*WORK INSTRUCTION*
Using the records below, filter for lines that contain the string "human" and copy them out.

::: SOURCE DATA :::

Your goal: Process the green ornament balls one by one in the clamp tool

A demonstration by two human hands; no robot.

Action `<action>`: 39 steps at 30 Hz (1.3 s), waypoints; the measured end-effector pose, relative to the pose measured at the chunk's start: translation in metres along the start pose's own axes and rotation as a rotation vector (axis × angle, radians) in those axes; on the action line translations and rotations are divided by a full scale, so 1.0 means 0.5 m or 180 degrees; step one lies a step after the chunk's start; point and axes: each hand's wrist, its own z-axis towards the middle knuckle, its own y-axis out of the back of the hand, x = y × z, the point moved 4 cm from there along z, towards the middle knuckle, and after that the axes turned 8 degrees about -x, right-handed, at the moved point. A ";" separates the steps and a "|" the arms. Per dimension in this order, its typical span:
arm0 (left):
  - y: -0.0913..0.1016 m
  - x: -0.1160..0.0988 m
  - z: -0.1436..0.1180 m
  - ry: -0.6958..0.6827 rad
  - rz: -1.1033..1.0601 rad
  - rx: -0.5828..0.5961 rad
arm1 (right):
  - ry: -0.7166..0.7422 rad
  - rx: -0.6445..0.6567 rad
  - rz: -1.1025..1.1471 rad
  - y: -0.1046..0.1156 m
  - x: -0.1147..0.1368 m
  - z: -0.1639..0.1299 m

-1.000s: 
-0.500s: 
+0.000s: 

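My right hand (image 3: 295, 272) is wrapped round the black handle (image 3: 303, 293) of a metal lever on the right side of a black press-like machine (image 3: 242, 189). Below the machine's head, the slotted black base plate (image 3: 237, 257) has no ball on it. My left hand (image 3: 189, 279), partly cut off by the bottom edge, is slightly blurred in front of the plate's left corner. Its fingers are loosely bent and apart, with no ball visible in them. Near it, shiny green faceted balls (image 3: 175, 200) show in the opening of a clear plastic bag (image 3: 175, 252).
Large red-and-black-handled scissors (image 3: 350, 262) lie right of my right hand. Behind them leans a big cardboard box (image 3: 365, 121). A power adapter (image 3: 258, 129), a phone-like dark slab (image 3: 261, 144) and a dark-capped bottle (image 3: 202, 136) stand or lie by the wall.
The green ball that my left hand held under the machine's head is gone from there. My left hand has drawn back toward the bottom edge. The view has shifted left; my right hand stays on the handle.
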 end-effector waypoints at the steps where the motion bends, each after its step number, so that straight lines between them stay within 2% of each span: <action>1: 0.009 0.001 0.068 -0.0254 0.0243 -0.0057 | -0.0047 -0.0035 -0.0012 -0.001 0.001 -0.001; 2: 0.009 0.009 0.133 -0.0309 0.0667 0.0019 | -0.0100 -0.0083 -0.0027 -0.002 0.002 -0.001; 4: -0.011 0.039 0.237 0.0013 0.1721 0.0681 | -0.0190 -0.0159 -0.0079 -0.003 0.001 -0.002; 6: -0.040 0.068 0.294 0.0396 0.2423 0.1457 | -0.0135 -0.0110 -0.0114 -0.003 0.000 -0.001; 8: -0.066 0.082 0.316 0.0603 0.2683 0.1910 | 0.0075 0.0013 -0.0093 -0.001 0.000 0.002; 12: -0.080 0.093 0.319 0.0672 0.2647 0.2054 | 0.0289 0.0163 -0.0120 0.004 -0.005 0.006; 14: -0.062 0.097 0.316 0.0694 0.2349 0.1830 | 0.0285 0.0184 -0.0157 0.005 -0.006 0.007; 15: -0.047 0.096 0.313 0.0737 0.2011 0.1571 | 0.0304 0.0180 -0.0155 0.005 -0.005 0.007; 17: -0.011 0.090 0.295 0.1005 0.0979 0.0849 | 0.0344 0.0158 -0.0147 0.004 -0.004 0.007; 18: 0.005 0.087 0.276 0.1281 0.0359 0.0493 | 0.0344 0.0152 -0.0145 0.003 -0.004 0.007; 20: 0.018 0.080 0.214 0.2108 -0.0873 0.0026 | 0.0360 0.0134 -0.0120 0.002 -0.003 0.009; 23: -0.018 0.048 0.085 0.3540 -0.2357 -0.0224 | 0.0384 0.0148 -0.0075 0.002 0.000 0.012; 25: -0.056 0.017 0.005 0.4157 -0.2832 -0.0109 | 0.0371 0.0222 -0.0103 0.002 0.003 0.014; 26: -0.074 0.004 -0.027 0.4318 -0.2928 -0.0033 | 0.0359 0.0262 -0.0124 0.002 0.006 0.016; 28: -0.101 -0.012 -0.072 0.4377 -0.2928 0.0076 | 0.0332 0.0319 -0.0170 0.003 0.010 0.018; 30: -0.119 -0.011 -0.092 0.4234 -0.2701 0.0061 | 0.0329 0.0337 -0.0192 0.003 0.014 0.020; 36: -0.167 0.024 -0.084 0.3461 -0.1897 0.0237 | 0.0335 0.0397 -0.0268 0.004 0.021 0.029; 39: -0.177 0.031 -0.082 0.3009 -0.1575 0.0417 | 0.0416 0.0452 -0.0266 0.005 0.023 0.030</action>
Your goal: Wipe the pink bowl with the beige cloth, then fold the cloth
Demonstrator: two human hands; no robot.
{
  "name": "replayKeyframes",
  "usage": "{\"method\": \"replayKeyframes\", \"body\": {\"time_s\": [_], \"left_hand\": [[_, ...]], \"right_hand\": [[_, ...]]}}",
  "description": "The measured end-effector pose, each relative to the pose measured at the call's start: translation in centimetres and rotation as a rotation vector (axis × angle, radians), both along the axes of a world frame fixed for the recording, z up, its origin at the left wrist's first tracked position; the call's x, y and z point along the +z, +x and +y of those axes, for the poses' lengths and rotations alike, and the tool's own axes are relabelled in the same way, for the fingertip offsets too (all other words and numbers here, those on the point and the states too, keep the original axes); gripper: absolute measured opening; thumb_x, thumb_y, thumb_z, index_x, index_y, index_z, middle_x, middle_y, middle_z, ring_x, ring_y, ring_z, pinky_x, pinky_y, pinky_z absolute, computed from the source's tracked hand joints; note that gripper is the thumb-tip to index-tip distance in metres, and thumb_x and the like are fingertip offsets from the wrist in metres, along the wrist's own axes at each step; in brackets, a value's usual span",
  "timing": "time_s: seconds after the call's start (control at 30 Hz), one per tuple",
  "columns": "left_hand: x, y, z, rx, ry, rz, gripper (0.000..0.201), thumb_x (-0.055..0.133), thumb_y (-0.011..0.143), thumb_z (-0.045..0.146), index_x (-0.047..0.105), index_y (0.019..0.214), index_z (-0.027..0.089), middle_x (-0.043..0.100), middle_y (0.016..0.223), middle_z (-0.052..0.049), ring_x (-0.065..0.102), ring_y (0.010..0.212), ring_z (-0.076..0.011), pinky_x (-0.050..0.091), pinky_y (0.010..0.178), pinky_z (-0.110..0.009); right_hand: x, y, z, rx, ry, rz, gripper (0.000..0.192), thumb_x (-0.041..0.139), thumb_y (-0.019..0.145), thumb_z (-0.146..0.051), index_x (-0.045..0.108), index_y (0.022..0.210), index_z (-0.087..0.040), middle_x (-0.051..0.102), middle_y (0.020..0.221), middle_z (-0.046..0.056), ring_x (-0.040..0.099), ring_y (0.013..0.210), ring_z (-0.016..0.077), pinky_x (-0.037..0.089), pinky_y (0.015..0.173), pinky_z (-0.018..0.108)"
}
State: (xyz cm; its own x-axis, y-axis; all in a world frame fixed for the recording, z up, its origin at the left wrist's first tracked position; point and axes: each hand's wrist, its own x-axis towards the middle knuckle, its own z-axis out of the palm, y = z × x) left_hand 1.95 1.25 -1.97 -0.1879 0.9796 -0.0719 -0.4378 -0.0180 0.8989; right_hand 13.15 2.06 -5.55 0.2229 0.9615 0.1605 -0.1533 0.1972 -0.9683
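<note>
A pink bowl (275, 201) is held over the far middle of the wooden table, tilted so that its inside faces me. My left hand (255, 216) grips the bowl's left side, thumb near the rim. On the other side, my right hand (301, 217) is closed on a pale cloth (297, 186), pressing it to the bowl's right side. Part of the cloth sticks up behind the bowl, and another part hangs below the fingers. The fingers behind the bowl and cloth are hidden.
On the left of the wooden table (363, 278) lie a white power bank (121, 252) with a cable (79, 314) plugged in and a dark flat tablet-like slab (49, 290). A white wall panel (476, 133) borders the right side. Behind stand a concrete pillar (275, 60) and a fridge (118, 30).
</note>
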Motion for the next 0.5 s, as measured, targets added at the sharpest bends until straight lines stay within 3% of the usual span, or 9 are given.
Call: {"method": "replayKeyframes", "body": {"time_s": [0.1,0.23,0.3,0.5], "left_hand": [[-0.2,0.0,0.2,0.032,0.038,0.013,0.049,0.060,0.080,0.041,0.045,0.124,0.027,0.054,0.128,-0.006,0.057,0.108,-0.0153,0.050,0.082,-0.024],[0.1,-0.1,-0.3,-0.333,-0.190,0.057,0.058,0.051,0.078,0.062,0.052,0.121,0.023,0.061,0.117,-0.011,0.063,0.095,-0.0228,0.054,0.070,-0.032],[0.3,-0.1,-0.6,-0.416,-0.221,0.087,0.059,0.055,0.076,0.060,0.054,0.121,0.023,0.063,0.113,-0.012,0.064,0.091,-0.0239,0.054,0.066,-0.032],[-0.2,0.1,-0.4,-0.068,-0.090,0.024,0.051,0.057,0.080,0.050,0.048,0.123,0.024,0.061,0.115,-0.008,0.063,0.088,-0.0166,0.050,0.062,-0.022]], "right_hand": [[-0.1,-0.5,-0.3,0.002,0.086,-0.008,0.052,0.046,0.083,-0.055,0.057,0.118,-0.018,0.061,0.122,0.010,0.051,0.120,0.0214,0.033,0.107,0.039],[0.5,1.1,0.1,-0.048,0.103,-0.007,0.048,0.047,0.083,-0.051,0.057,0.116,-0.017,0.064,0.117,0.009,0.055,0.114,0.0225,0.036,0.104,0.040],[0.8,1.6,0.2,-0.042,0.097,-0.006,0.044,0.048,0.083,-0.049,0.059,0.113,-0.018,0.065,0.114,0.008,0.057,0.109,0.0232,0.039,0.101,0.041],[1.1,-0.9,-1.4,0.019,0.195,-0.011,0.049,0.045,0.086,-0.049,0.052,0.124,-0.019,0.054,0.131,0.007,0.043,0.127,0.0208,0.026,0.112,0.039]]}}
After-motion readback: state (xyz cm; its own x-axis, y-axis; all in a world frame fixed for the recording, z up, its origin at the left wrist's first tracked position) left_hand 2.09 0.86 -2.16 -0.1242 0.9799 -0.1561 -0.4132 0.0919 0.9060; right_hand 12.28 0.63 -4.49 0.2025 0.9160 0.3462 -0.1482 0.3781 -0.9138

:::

*SOLUTION BELOW*
A demonstration by two human hands; no robot.
Demonstrator: two human hands; no robot.

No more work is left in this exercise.